— PROBLEM —
All of the entries need to be written out again, exactly as they are.

(Stored data entries)
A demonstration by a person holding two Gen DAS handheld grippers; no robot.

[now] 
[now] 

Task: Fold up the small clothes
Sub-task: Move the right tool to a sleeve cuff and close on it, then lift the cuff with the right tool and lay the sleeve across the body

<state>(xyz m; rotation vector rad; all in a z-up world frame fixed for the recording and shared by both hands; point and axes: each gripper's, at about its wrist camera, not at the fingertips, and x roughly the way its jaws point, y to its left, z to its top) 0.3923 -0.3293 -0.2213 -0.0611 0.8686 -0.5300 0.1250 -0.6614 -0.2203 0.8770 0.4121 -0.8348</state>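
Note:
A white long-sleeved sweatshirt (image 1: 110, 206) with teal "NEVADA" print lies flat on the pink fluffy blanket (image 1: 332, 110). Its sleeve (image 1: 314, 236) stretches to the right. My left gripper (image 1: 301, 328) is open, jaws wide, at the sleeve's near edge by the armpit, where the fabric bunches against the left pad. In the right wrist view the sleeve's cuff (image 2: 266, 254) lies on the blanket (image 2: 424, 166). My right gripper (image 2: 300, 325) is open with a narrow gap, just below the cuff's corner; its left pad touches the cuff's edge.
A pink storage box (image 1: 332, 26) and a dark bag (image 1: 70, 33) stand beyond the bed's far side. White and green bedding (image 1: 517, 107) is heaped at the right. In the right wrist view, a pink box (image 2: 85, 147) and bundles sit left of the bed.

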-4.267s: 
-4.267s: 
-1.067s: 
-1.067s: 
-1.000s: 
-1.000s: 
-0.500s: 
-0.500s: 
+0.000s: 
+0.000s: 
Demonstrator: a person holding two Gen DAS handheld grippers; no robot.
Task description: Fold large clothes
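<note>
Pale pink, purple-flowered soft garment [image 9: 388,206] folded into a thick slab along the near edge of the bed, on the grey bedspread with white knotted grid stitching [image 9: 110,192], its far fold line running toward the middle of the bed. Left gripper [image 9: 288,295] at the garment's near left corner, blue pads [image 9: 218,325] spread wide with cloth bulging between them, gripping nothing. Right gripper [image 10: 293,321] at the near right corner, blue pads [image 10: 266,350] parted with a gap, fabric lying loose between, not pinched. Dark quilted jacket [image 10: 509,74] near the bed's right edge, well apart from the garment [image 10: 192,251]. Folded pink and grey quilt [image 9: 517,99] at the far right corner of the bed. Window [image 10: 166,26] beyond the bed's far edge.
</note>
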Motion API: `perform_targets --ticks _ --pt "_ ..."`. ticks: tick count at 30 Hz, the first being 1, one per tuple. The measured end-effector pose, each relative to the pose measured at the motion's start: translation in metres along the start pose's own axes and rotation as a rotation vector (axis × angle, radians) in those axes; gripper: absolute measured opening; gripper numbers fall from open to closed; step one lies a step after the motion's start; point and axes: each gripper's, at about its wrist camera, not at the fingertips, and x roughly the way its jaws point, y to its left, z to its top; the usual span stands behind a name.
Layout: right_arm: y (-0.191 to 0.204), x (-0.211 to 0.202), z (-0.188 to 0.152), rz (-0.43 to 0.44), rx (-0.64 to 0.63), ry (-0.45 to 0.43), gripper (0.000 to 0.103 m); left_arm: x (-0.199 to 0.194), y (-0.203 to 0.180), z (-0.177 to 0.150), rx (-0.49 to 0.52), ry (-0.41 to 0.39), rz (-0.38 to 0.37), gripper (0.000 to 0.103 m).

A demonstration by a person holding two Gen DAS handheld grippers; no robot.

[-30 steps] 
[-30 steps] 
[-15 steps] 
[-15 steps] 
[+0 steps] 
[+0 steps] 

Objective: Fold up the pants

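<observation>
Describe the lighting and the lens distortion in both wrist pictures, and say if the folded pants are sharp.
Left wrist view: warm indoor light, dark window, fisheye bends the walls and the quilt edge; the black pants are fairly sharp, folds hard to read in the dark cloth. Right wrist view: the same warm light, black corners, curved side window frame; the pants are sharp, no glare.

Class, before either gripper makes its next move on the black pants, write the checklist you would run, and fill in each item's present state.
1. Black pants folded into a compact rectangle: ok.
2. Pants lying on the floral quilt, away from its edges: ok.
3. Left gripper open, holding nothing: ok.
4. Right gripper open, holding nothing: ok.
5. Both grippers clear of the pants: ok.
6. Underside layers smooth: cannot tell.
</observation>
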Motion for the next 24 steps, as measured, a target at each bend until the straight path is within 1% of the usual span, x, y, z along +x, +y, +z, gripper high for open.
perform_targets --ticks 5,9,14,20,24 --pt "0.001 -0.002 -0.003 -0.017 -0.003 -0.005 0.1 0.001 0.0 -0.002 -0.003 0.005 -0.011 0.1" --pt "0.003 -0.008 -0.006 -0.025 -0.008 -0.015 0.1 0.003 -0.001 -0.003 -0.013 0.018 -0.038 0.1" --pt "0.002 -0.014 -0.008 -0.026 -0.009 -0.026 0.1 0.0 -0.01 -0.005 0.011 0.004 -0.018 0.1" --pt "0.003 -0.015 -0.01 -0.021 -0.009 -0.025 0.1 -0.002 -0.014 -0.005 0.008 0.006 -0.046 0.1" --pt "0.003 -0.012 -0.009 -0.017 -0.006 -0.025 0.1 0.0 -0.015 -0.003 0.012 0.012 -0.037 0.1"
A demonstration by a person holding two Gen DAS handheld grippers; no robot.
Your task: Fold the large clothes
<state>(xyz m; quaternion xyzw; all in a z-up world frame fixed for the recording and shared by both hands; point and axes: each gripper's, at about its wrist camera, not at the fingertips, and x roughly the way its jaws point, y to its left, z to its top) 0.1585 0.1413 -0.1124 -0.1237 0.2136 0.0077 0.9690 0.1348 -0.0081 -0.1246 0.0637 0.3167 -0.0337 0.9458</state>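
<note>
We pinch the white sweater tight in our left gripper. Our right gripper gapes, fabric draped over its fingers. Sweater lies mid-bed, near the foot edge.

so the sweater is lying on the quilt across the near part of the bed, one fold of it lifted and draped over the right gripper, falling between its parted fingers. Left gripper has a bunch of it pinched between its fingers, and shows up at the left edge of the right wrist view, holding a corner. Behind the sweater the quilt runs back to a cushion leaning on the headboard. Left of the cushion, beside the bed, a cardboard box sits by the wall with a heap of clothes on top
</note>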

— OUTPUT OF THE EXERCISE —
A demonstration by a person holding two Gen DAS handheld grippers; no robot.

[now] 
[now] 

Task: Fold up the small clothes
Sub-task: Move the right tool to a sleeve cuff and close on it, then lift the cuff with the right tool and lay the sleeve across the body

<state>(xyz m; rotation vector rad; all in a z-up world frame fixed for the recording and shared by both hands; point and axes: each gripper's, at about its wrist camera, not at the fingertips, and x roughly the way its jaws point, y to its left, z to its top) 0.3923 -0.3293 -0.2213 -0.0611 0.8686 -0.5300 0.1250 -0.6614 -0.2203 0.8770 0.4121 -0.8348</state>
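Note:
A white long-sleeved sweatshirt (image 1: 110, 206) with teal "NEVADA" print lies flat on the pink fluffy blanket (image 1: 332, 110). Its sleeve (image 1: 314, 236) stretches to the right. My left gripper (image 1: 301, 328) is open, jaws wide, at the sleeve's near edge by the armpit, where the fabric bunches against the left pad. In the right wrist view the sleeve's cuff (image 2: 266, 254) lies on the blanket (image 2: 424, 166). My right gripper (image 2: 300, 325) is open with a narrow gap, just below the cuff's corner; its left pad touches the cuff's edge.
A pink storage box (image 1: 332, 26) and a dark bag (image 1: 70, 33) stand beyond the bed's far side. White and green bedding (image 1: 517, 107) is heaped at the right. In the right wrist view, a pink box (image 2: 85, 147) and bundles sit left of the bed.
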
-4.267s: 
-4.267s: 
-1.067s: 
-1.067s: 
-1.000s: 
-1.000s: 
-0.500s: 
-0.500s: 
+0.000s: 
+0.000s: 
Demonstrator: a person holding two Gen DAS handheld grippers; no robot.
Task description: Fold large clothes
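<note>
Pale pink, purple-flowered soft garment [image 9: 388,206] folded into a thick slab along the near edge of the bed, on the grey bedspread with white knotted grid stitching [image 9: 110,192], its far fold line running toward the middle of the bed. Left gripper [image 9: 288,295] at the garment's near left corner, blue pads [image 9: 218,325] spread wide with cloth bulging between them, gripping nothing. Right gripper [image 10: 293,321] at the near right corner, blue pads [image 10: 266,350] parted with a gap, fabric lying loose between, not pinched. Dark quilted jacket [image 10: 509,74] near the bed's right edge, well apart from the garment [image 10: 192,251]. Folded pink and grey quilt [image 9: 517,99] at the far right corner of the bed. Window [image 10: 166,26] beyond the bed's far edge.
</note>
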Motion API: `perform_targets --ticks _ --pt "_ ..."`. ticks: tick count at 30 Hz, the first being 1, one per tuple. The measured end-effector pose, each relative to the pose measured at the motion's start: translation in metres along the start pose's own axes and rotation as a rotation vector (axis × angle, radians) in those axes; gripper: absolute measured opening; gripper numbers fall from open to closed; step one lies a step after the motion's start; point and axes: each gripper's, at about its wrist camera, not at the fingertips, and x roughly the way its jaws point, y to its left, z to its top; the usual span stands behind a name.
Layout: right_arm: y (-0.191 to 0.204), x (-0.211 to 0.202), z (-0.188 to 0.152), rz (-0.43 to 0.44), rx (-0.64 to 0.63), ry (-0.45 to 0.43), gripper (0.000 to 0.103 m); left_arm: x (-0.199 to 0.194), y (-0.203 to 0.180), z (-0.177 to 0.150), rx (-0.49 to 0.52), ry (-0.41 to 0.39), rz (-0.38 to 0.37), gripper (0.000 to 0.103 m).

A demonstration by a person holding two Gen DAS handheld grippers; no robot.

[-30 steps] 
[-30 steps] 
[-15 steps] 
[-15 steps] 
[+0 steps] 
[+0 steps] 

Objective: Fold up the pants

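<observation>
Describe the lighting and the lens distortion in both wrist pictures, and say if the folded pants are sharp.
Left wrist view: warm indoor light, dark window, fisheye bends the walls and the quilt edge; the black pants are fairly sharp, folds hard to read in the dark cloth. Right wrist view: the same warm light, black corners, curved side window frame; the pants are sharp, no glare.

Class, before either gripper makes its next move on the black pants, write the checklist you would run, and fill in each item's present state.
1. Black pants folded into a compact rectangle: ok.
2. Pants lying on the floral quilt, away from its edges: ok.
3. Left gripper open, holding nothing: ok.
4. Right gripper open, holding nothing: ok.
5. Both grippers clear of the pants: ok.
6. Underside layers smooth: cannot tell.
</observation>
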Motion for the next 24 steps, as measured, a target at each bend until the straight path is within 1% of the usual span, x, y, z along +x, +y, +z, gripper high for open.
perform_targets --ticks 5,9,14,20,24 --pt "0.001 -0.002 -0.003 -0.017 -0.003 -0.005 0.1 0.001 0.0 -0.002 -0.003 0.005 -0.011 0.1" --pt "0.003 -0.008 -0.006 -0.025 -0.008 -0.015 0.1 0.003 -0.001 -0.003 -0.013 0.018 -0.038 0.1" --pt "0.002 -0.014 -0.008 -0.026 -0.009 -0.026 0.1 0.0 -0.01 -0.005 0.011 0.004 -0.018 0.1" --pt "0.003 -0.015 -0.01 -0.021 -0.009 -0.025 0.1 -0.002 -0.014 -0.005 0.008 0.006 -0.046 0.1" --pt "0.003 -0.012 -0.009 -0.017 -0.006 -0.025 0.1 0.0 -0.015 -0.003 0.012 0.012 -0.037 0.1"
A demonstration by a person holding two Gen DAS handheld grippers; no robot.
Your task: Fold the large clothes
<state>(xyz m; quaternion xyzw; all in a z-up world frame fixed for the recording and shared by both hands; point and axes: each gripper's, at about its wrist camera, not at the fingertips, and x roughly the way its jaws point, y to its left, z to its top) 0.1585 0.1413 -0.1124 -0.1237 0.2136 0.0077 0.9690 0.1348 -0.0081 -0.1246 0.0637 0.3167 -0.0337 0.9458</state>
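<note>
We pinch the white sweater tight in our left gripper. Our right gripper gapes, fabric draped over its fingers. Sweater lies mid-bed, near the foot edge.

so the sweater is lying on the quilt across the near part of the bed, one fold of it lifted and draped over the right gripper, falling between its parted fingers. Left gripper has a bunch of it pinched between its fingers, and shows up at the left edge of the right wrist view, holding a corner. Behind the sweater the quilt runs back to a cushion leaning on the headboard. Left of the cushion, beside the bed, a cardboard box sits by the wall with a heap of clothes on top
</note>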

There is nothing further to this answer.